Decreto coloca em operação política para semicondutores no Brasil
Norma tira do papel as regras da política para a indústria de semicondutores e estabelece como empresas poderão acessar os incentivos do Padis.
O governo federal definiu as regras para a nova fase do Programa de Apoio à Lei nº 14.968/2024 de Desenvolvimento Tecnológico da Indústria de Semicondutores (Padis), ampliando o alcance dos incentivos fiscais e detalhando as condições para que empresas do setor acessem os benefícios.
O decreto 13.065 publicado em 16 de julho, coloca em funcionamento o Brasil Semicon, programa criado para coordenar ações de atração de investimentos para a cadeia nacional de chips com validade até 31 de dezembro de 2029.

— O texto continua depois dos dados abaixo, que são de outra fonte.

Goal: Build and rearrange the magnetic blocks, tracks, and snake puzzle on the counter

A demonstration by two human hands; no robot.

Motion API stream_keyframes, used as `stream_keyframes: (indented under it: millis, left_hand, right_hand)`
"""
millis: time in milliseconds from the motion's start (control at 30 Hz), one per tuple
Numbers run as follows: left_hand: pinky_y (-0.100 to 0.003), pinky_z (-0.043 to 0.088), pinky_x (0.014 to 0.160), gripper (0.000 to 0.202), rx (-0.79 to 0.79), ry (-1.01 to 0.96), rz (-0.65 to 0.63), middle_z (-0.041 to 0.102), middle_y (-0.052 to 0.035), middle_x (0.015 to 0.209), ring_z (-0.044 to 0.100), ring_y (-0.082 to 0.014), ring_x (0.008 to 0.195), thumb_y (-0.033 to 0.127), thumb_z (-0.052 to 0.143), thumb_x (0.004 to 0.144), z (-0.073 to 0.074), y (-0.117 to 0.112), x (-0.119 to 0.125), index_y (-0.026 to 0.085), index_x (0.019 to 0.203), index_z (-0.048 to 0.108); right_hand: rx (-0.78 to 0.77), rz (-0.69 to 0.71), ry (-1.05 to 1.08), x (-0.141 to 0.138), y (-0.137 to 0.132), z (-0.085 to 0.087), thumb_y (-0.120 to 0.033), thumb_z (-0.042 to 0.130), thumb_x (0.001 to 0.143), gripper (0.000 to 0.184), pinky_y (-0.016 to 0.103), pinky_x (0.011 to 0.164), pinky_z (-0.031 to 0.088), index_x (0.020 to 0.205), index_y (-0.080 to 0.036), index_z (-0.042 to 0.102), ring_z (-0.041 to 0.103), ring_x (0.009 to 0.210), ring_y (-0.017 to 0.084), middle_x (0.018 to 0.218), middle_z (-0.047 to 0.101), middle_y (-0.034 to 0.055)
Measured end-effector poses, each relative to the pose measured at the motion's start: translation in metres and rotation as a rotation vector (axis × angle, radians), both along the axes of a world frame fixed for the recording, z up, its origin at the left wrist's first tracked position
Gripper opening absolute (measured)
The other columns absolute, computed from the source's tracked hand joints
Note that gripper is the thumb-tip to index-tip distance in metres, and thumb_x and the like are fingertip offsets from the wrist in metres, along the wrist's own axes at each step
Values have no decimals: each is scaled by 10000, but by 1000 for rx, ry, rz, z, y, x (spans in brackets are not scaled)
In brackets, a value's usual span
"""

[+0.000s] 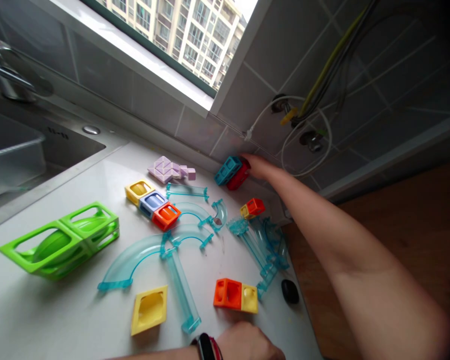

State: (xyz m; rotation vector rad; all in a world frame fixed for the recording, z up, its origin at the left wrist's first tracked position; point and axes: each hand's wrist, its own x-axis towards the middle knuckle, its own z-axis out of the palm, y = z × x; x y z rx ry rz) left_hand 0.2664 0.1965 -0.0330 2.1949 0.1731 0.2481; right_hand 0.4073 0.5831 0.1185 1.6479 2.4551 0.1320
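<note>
My right hand (pixel 252 163) reaches to the back of the counter by the wall. Its fingers, mostly hidden, close around a red toy block (pixel 240 175) beside a teal block (pixel 228 170); whether the two are joined I cannot tell. Low in the view lies my left hand (pixel 249 342), a black band and red cord on its wrist, its fingers out of sight. Just beyond it is an orange-and-yellow block pair (pixel 235 295). A smaller red-and-yellow block pair (pixel 252 207) sits near my right forearm.
Translucent teal track pieces (pixel 182 287) spread across the white counter, with more heaped at the right (pixel 262 250). A green block (pixel 65 240), yellow block (pixel 149 310), three-colour row (pixel 153 202) and lilac pieces (pixel 167 169) lie around. The sink (pixel 71 142) is left; a black object (pixel 290 291) lies near the edge.
</note>
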Motion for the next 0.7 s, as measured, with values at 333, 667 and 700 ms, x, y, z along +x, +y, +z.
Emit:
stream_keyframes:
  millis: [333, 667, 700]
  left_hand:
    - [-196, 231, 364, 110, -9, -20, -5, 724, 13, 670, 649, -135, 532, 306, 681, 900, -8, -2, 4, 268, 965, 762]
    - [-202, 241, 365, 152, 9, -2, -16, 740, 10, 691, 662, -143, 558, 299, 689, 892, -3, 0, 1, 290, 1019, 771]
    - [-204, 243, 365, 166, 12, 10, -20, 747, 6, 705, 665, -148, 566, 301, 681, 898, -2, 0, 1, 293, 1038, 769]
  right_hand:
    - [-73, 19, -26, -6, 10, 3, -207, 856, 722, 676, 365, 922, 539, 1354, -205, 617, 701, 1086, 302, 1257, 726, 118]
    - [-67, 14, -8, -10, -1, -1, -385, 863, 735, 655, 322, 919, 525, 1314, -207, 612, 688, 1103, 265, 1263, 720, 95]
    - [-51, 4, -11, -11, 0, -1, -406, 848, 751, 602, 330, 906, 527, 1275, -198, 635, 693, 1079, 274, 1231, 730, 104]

Os eixos do programa preveem:
- simplificação e desoneração tributária do ecossistema de produção de componentes do Brasil;
- simplificação dos processos de importação e exportação e redução de custos de produção;
- apoio ao investimento privado com linhas de financiamento específicas para o estímulo da inovação, ampliação e atualização produtiva e tecnológica da cadeia de semicondutores;
- capacitação técnica e científica, e apoio às instituições de pesquisa, desenvolvimento e inovação do desing à aplicação dos chips e circuitos integrados.
Com a estratégia, o governo espera promover o ganho de escala industrial, expandir a oferta de produtos e serviços, e aumentar a competitividade da produção nacional, com vistas em “propiciar novas aplicações de componentes e dispositivos semicondutores fabricados ou desenvolvidos no País.”
A governança da política ficará a cargo do Conselho Gestor do Brasil Semicon, presidido pelo Ministério do Desenvolvimento, Indústria, Comércio e Serviços (MDIC). O colegiado contará com representantes do Ministério da Ciência, Tecnologia e Inovação (MCTI), Ministério da Fazenda, BNDES e Finep.
Pelas novas regras, a habilitação das empresas ao Padis passa a ser concedida pelo MCTI, mediante apresentação de informações sobre as atividades desenvolvidas, produtos fabricados, plano de pesquisa e desenvolvimento e comprovação do atendimento aos processos produtivos básicos.
O texto prevê ainda sanções para empresas que utilizarem irregularmente os incentivos ou deixarem de cumprir as exigências do programa. Entre as penalidades estão a suspensão dos benefícios fiscais e, caso as irregularidades não sejam corrigidas em até 90 dias, o cancelamento da habilitação ao Padis.